> **Activity**
Up to and including the line with "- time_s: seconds", restate the material below word for word, beginning with its first line.
-*-*-
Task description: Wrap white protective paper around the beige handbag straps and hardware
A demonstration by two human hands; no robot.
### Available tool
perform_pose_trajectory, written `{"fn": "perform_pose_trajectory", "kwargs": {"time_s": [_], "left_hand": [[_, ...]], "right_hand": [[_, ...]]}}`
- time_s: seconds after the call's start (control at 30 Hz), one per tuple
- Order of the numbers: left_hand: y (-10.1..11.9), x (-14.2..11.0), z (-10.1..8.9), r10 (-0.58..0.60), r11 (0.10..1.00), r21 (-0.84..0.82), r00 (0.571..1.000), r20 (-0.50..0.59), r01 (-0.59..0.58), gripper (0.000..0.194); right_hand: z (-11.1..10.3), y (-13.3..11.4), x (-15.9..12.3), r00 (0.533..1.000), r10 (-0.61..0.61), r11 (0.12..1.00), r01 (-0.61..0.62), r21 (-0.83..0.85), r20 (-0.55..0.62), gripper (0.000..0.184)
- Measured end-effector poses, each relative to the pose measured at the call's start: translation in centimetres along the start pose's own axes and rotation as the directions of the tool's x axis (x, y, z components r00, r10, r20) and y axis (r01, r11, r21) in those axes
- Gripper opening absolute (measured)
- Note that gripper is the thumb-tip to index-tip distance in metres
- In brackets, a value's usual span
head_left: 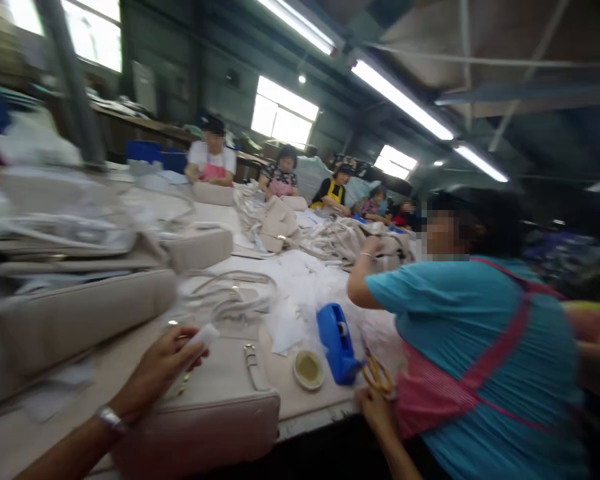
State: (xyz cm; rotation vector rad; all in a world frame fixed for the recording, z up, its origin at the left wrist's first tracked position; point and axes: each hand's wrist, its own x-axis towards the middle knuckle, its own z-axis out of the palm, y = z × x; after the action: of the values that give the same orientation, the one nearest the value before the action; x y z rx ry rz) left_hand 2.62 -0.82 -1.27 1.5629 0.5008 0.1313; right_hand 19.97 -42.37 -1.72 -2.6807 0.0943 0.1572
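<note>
My left hand (163, 367) is at the lower left, fingers closed around a small white piece (203, 335), with a watch on the wrist. It hovers over a pale beige handbag (215, 407) lying flat at the table's front edge. My right hand (375, 408) is at the table edge, lower centre, curled at the yellow handles of a pair of scissors (379, 377). A blue tape dispenser (337, 343) and a round roll of tape (309, 369) lie between my hands.
A co-worker in a blue shirt and pink apron (480, 360) stands close on my right, reaching into a heap of beige bags (350, 243). More bags (80, 313) are stacked at the left. Several seated people (280, 177) work along the long table's far side.
</note>
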Motion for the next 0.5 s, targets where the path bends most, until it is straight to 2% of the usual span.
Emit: {"fn": "perform_pose_trajectory", "kwargs": {"time_s": [0.07,0.13,0.23,0.3,0.33,0.4,0.5], "left_hand": [[0.8,0.0,0.4,0.034,0.998,-0.050,0.999,-0.006,-0.034,0.048],[1.1,0.3,0.6,0.045,0.995,-0.083,0.998,-0.041,-0.048,0.041],[1.3,0.2,0.8,0.042,0.993,-0.105,0.996,-0.081,-0.051,0.035],[1.4,-0.2,0.7,0.055,0.993,-0.103,0.995,-0.084,-0.064,0.032],[1.3,-0.3,0.6,0.067,0.992,-0.103,0.994,-0.083,-0.075,0.031],[1.2,-0.3,0.4,0.087,0.989,-0.113,0.993,-0.082,-0.096,0.030],[1.0,-0.2,0.1,0.084,0.982,-0.160,0.993,-0.081,-0.096,0.032]], "right_hand": [[0.6,-3.0,-1.3,0.984,-0.177,0.970,0.170,0.173,0.030,0.026],[1.6,-7.8,-3.0,0.917,-0.389,0.860,0.326,0.393,0.089,0.037],[3.9,-16.7,-6.8,0.726,-0.669,0.657,0.480,0.581,0.157,0.029],[5.8,-21.6,-8.8,0.613,-0.782,0.530,0.560,0.637,0.112,0.020],[6.8,-23.4,-9.3,0.576,-0.814,0.483,0.595,0.642,0.078,0.016],[8.7,-25.6,-9.7,0.538,-0.843,0.430,0.657,0.619,0.015,0.013],[10.5,-26.4,-9.4,0.499,-0.865,0.397,0.751,0.527,-0.060,0.012]]}}
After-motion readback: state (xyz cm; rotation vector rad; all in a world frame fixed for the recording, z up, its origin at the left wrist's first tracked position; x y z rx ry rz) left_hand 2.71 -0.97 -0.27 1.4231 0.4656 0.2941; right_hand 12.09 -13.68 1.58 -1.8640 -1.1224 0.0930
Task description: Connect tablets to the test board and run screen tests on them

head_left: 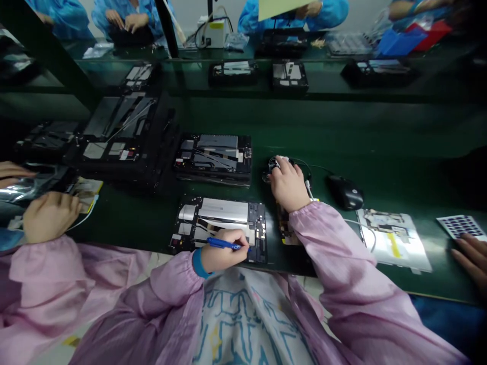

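My left hand [225,249], with a blue band at the wrist, is closed around a blue pen [220,244]. It rests over the lower part of an opened tablet [224,209], whose silver battery and circuit parts show. The pen's lower end is close to the tablet's right side. Farther right, my right hand [288,183] has its fingers curled over a small dark item [272,165] with a white part and a thin cable. Its fingers hide most of that item. Under my right wrist lies a partly covered circuit piece [283,223].
Stacked opened tablets stand behind [213,175] and at left [125,162]. A black mouse [345,191] and a silver panel [397,241] lie right. Co-workers' hands are at both sides, one by a label sheet [458,225]. More tablets line the shelf [327,96].
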A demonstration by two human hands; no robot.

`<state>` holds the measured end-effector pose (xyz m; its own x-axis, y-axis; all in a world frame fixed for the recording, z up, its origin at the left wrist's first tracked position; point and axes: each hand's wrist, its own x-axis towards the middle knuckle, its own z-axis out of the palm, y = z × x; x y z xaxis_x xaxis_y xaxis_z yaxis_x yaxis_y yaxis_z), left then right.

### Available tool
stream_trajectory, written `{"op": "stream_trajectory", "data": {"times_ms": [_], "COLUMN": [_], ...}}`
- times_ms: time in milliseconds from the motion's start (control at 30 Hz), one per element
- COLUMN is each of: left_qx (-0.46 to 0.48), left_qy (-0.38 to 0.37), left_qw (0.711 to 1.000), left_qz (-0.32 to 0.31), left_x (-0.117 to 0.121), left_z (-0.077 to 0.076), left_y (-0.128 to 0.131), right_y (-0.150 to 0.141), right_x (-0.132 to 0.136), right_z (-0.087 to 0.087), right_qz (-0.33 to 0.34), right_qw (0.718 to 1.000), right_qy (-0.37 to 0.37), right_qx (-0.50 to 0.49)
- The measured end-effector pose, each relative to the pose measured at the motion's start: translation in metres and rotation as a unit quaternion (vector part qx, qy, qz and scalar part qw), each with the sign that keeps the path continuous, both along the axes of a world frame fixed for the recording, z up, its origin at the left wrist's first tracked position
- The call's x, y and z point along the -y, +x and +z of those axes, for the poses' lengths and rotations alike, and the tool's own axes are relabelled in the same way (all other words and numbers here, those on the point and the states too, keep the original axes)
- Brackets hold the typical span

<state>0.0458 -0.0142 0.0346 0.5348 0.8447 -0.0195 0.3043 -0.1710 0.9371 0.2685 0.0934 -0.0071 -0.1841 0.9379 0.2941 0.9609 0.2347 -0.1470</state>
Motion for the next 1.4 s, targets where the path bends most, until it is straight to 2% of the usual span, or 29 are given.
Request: {"op": "stream_trajectory", "data": {"times_ms": [200, 267, 333, 433, 500, 567, 667, 800, 933, 1000, 1067, 1100, 1167, 1200, 1233, 1300, 1400], "left_qx": [-0.052, -0.021, 0.047, 0.157, 0.203, 0.231, 0.239, 0.212, 0.169, 0.131, 0.107, 0.110, 0.130, 0.142, 0.154, 0.194, 0.279], "left_qy": [0.007, -0.016, -0.062, -0.118, -0.117, -0.101, -0.085, -0.082, -0.035, 0.002, 0.032, 0.044, 0.061, 0.058, 0.042, -0.031, -0.121], "left_qw": [0.998, 1.000, 0.997, 0.974, 0.960, 0.951, 0.951, 0.961, 0.980, 0.989, 0.992, 0.990, 0.976, 0.961, 0.944, 0.911, 0.876], "left_qz": [-0.028, -0.014, 0.027, 0.109, 0.157, 0.179, 0.175, 0.157, 0.098, 0.068, 0.054, 0.071, 0.164, 0.229, 0.289, 0.362, 0.374], "left_x": [0.000, 0.000, 0.001, 0.003, 0.004, 0.005, 0.006, 0.009, 0.013, 0.014, 0.011, 0.009, 0.002, -0.002, -0.007, -0.015, -0.022], "left_z": [-0.003, -0.004, -0.005, -0.005, -0.004, -0.002, 0.000, -0.001, 0.000, 0.001, 0.003, 0.003, 0.001, -0.002, -0.005, -0.013, -0.024], "left_y": [0.002, -0.001, -0.006, -0.019, -0.027, -0.033, -0.038, -0.037, -0.038, -0.045, -0.057, -0.065, -0.083, -0.092, -0.100, -0.113, -0.121], "right_y": [-0.001, 0.000, -0.002, -0.015, -0.028, -0.039, -0.052, -0.065, -0.079, -0.082, -0.079, -0.076, -0.065, -0.060, -0.055, -0.049, -0.046], "right_x": [-0.004, -0.004, 0.005, 0.039, 0.068, 0.093, 0.112, 0.115, 0.119, 0.123, 0.127, 0.129, 0.133, 0.134, 0.135, 0.137, 0.135], "right_z": [0.001, 0.006, 0.015, 0.026, 0.029, 0.030, 0.030, 0.032, 0.035, 0.035, 0.033, 0.031, 0.022, 0.016, 0.009, -0.004, -0.013], "right_qz": [-0.009, -0.017, 0.000, 0.104, 0.193, 0.230, 0.234, 0.258, 0.292, 0.297, 0.252, 0.200, 0.054, -0.010, -0.051, -0.067, -0.043], "right_qw": [0.996, 0.993, 0.990, 0.971, 0.940, 0.919, 0.909, 0.896, 0.870, 0.869, 0.905, 0.933, 0.978, 0.987, 0.989, 0.984, 0.953], "right_qy": [-0.058, -0.066, -0.046, -0.023, -0.062, -0.089, -0.099, -0.103, -0.105, -0.108, -0.097, -0.081, -0.049, -0.044, -0.053, -0.098, -0.165], "right_qx": [-0.066, -0.101, -0.132, -0.213, -0.274, -0.308, -0.331, -0.346, -0.384, -0.381, -0.329, -0.287, -0.194, -0.156, -0.132, -0.134, -0.250]}}
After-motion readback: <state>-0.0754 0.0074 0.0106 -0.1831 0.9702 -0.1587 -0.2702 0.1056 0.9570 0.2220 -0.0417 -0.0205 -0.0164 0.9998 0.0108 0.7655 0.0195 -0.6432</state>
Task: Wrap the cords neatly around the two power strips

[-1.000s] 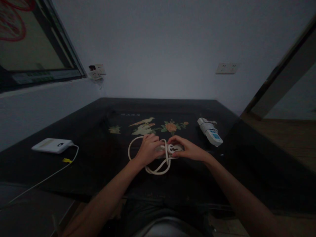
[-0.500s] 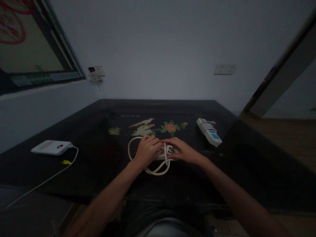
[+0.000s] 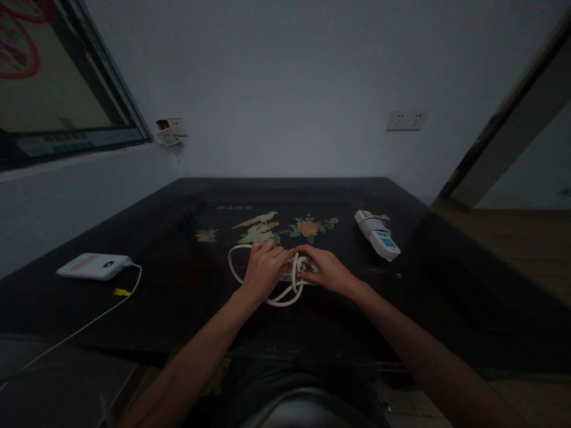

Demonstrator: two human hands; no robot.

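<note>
A white power strip with a looped white cord (image 3: 277, 299) lies in the middle of a black table (image 3: 178, 285) that has a painted bird and flower panel. My left hand (image 3: 264, 268) is closed on the strip's left part, with the cord looping out from under it. My right hand (image 3: 325, 271) is curled on the strip's right end, where the white plug (image 3: 304, 265) shows between the two hands. The strip's body is mostly hidden by my fingers. The room is dim.
A second white power strip (image 3: 377, 235) with a blue label lies at the table's right. A flat white device (image 3: 93, 265) with a white cable (image 3: 80, 326) sits at the left. Wall sockets (image 3: 405, 120) are on the back wall, and a window is at upper left.
Both hands and the strip have shifted slightly away from me, and the hands have closed in toward each other. The cord loop in front has grown smaller.
</note>
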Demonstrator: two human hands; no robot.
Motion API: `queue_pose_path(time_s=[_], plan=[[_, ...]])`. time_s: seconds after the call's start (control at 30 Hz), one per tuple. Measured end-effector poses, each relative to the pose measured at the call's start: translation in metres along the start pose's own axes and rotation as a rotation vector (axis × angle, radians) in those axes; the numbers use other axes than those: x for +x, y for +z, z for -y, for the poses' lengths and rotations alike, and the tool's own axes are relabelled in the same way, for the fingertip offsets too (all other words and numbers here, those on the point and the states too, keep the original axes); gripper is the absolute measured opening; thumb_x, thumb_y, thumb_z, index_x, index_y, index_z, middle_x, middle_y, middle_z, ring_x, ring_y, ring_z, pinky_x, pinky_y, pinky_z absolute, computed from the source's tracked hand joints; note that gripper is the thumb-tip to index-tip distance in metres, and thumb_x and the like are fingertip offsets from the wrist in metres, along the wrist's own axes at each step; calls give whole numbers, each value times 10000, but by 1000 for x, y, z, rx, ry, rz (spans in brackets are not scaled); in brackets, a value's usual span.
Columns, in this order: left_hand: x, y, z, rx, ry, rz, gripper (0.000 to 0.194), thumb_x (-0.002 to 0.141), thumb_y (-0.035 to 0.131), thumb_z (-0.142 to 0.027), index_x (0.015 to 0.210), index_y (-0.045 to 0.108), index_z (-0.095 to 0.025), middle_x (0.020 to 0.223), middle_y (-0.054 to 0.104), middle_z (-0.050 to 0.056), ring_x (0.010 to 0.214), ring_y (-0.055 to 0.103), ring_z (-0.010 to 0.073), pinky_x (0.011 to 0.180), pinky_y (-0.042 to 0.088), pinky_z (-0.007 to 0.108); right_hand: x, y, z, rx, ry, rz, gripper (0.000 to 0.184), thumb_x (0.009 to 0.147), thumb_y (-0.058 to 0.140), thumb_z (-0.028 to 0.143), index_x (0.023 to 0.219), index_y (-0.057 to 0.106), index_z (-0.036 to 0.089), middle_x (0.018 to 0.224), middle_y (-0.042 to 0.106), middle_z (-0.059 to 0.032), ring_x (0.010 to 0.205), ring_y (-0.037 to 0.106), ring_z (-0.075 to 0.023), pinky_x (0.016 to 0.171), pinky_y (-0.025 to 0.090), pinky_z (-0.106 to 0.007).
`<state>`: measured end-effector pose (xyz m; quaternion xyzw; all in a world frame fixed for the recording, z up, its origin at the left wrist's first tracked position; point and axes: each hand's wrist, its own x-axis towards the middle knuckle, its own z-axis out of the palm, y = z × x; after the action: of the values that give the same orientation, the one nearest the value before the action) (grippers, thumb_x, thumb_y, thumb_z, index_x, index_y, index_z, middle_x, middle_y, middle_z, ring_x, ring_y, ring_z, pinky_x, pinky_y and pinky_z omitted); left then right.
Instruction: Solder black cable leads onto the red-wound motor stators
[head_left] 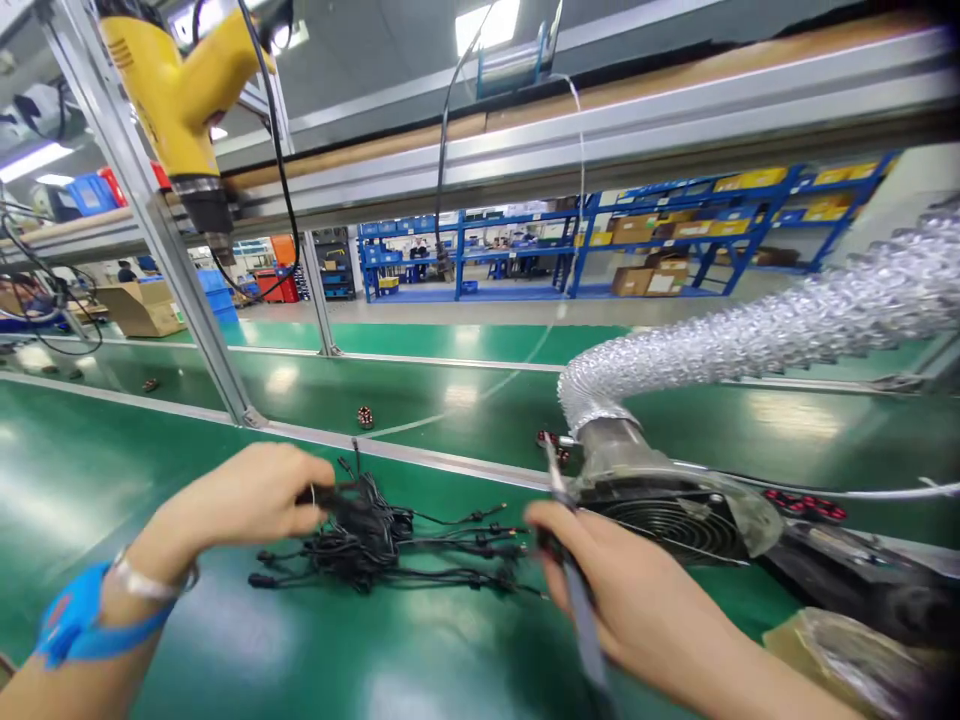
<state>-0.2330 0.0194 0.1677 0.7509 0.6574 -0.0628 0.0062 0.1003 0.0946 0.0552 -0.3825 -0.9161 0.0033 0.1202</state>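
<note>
A heap of black cables [364, 530] with small connectors lies on the green work surface between my hands. My left hand [259, 495] is closed over the heap's left side, pinching a black cable end [322, 494]. Several cable leads stretch right from the heap toward my right hand [600, 570]. That hand is wrapped round a slim metal tool [556, 470] with a narrow tip pointing up and away. Motion blurs the tool, so its exact kind is unclear. Beyond its tip, small red and black parts [551, 440] sit by the fan unit.
A black fan unit [667, 520] with a silver flexible duct [697, 355] stands at the right. Near it are a plastic-covered box [840, 650] and red-ringed parts [806, 505]. A yellow heat gun [169, 95] hangs upper left beside a metal post [161, 230]. A copper-coloured round part [365, 417] lies behind the rail.
</note>
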Motion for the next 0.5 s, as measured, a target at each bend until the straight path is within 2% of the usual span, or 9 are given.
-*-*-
> **Task solution**
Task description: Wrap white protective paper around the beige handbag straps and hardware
A demonstration by two human hands; no robot.
### Available tool
perform_pose_trajectory, written `{"fn": "perform_pose_trajectory", "kwargs": {"time_s": [_], "left_hand": [[_, ...]], "right_hand": [[_, ...]]}}`
- time_s: seconds after the call's start (control at 30 Hz), one per tuple

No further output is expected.